This documentation will focus on the differences from – and expansion upon – the streadway API, rather than retreading a primer on how to work with the basic API.

It is suggested that users new to amqp who have not used streadway/amqp start with the basic RabbitMQ tutorials before continuing this documentation.

When To Use This Library

Roger, Rabbit is designed to remove all the mental overhead involved with managing unexpected broker disconnects, it features systems to automatically recreate client / server topologies on reconnect, ensure consistent Delivery and Publish tags over reconnection events, and more.

But there are some assumptions that need to be made or such features. In general, this library should be used when:

  • Basic Client/Server Topology: All calls on a channel to QueueDeclare, QueueBind, ExchangeDeclare and ExchangeUnbind will be re-made every time a channel drops it’s connection and has to reconnect. In general, if you are using complex topology where Queues and Exchanges are being routinely shifted, deleted, and altered this library’s behavior may result in the re-declaration of unwanted Queues and Exchanges.

  • Orphaned Publications Are Nacks: Failed in-flight Publications on Channels in confirmation mode will be exposed to the end user as a Nacked publication. There is an additional extension of the streadway API to flag Orphaned publications, but such handling will require code tweaks and not be a drop-in replacement.

  • Delivery Acknowledgements do not Mix Per-Message and Multiple: Roger, Rabbit will detect orphaned acknowledgements and return an error when orphans occur (the broker is disconnected before a delivery is acknowledged), but mixing Ack with multiple=true and multiple=false may confuse the library, and is currently not supported by Roger, Rabbit.

Unsupported Features

Roger, Rabbit strives to be a complete, drop-in replacement for streadway/amqp, but is still under construction. The following features have yet to be implemented:

  • Transactions: Calling Channel.Tx(), Channel.TxCommit() and Channel.TxRollback() will result in a panic. Transactions are an interesting problem to solve for with robust channels and draft PRs for how to handle them are welcome!

Robust Features

In this section, we will examine features unique to Roger, Rabbit.

Connection Recovery

Both the Connection and Channel types are robust transport mirrors of the streadway types by the same names, and will automatically re-connect when a connection is lost:

// Get a new connection to our test broker.
connection, err := amqp.Dial(amqpTest.TestDialAddress)
if err != nil {
  panic(err)
}

// Get a new channel from our robust connection.
channel, err := connection.Channel()
if err != nil {
  panic(err)
}

// We can use the test method to return an testing object with some additional
// methods. ForceReconnect force-closes the underlying transport, causing the
// robust connection to reconnect.
//
// We'll use a dummy *testing.T object here.
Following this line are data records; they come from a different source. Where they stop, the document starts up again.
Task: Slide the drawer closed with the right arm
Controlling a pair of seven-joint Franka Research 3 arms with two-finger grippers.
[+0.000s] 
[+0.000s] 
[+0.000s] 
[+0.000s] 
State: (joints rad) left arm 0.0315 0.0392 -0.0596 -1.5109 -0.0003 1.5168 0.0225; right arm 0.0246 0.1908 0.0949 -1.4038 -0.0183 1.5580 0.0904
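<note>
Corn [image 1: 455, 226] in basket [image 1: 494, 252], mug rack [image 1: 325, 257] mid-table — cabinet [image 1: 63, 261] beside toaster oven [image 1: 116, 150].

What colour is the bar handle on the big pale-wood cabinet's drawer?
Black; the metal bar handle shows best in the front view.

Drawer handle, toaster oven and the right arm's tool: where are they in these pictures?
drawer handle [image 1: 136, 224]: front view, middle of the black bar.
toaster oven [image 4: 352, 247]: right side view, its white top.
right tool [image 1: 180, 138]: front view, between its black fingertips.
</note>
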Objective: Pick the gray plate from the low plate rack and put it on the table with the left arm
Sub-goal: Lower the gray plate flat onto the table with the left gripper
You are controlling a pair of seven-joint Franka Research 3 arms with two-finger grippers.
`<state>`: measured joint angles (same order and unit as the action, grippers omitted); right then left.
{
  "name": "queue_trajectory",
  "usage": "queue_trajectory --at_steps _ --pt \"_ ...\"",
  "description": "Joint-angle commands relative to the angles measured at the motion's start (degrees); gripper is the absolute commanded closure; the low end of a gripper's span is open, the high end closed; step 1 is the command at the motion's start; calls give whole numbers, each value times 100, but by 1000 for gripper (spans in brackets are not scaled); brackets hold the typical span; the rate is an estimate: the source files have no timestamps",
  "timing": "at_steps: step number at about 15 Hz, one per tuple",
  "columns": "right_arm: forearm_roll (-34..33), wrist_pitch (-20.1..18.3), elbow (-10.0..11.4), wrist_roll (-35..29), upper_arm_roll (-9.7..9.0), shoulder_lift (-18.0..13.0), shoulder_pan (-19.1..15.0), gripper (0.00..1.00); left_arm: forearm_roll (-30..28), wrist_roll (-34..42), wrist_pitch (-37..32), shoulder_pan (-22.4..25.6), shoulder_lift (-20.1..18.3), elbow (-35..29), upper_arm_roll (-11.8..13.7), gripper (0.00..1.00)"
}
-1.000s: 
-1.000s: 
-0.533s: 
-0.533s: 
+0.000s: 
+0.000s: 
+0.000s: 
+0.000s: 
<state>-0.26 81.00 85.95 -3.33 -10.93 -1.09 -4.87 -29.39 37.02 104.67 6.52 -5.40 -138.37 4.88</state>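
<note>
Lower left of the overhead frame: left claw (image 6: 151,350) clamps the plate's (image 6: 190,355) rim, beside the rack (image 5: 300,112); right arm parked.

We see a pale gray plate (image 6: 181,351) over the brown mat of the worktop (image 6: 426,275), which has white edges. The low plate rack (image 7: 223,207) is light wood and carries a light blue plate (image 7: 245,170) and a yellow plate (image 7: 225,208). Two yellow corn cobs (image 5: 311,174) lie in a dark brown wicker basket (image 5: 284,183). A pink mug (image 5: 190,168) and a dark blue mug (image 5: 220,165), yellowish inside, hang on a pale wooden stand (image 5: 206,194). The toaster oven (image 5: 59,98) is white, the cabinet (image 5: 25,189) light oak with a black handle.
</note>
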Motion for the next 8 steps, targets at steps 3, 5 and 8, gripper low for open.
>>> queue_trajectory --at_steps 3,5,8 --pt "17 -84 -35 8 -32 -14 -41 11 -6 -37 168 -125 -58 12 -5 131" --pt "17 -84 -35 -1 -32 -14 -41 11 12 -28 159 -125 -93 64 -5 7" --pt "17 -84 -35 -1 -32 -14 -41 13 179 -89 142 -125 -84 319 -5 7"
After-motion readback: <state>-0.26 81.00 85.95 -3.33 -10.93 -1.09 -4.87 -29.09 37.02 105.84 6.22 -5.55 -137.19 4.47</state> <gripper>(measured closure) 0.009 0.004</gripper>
These methods are designed for tests
// only and should not be used in production code.
channel.Test(new(testing.T)).ForceReconnect(context.Background())

// We can see here our channel is still open.
fmt.Println("IS CLOSED:", channel.IsClosed())

// We can even declare a queue on it
queue, err := channel.QueueDeclare(
  "example_channel_reconnect", // name
  false, // durable
  true, // autoDelete
  false, // exclusive
  false, // noWait
  nil, // args
)
if err != nil {
  panic(err)
}

// Here is the result
fmt.Printf("QUEUE    : %+v\n", queue)

// Explicitly close the connection. This will also close all child channels.
err = connection.Close()
if err != nil {
  panic(err)
}

// Now that we have explicitly closed the connection, the channel will be closed.
fmt.Println("IS CLOSED:", channel.IsClosed())

// Output:
// IS CLOSED: false
// QUEUE    : {Name:example_channel_reconnect Messages:0 Consumers:0}
// IS CLOSED: true

Topology Recreation

Roger, Rabbit’s Channel type remembers all called to Channel.QueueDeclare(), Channel.QueueBind(), Channel.ExchangeDeclare() and Channel.ExchangeBind(), and replays those calls on a reconnection event:

Note

Calling Channel.QueueDelete(), Channel.QueueUnbind(), Channel.ExchangeDelete, and Channel.ExchangeUnbind() will remove relevant robust queues and bindings from the internally tracked lists. Queues invoked in these methods will NOT be recreated on a reconnection event.

Delivery Tag Continuity

Delivery tags remain continuous, even across unexpected disconnects. Roger, rabbit takes care of all the internal logic of lining up the caller-facing delivery tag with the actual delivery tag relative to the current underlying channel:

// Get a new connection to our test broker.
connection, err := amqp.DialCtx(context.Background(), amqpTest.TestDialAddress)
if err != nil {
  panic(err)
}

// Get a new channel from our robust connection for consuming.
consumeChannel, err := connection.Channel()
if err != nil {
  panic(err)
}

// Get a new channel from our robust connection for publishing.
publishChannel, err := connection.Channel()
if err != nil {
  panic(err)
}

queueName := "example_delivery_tag_continuity"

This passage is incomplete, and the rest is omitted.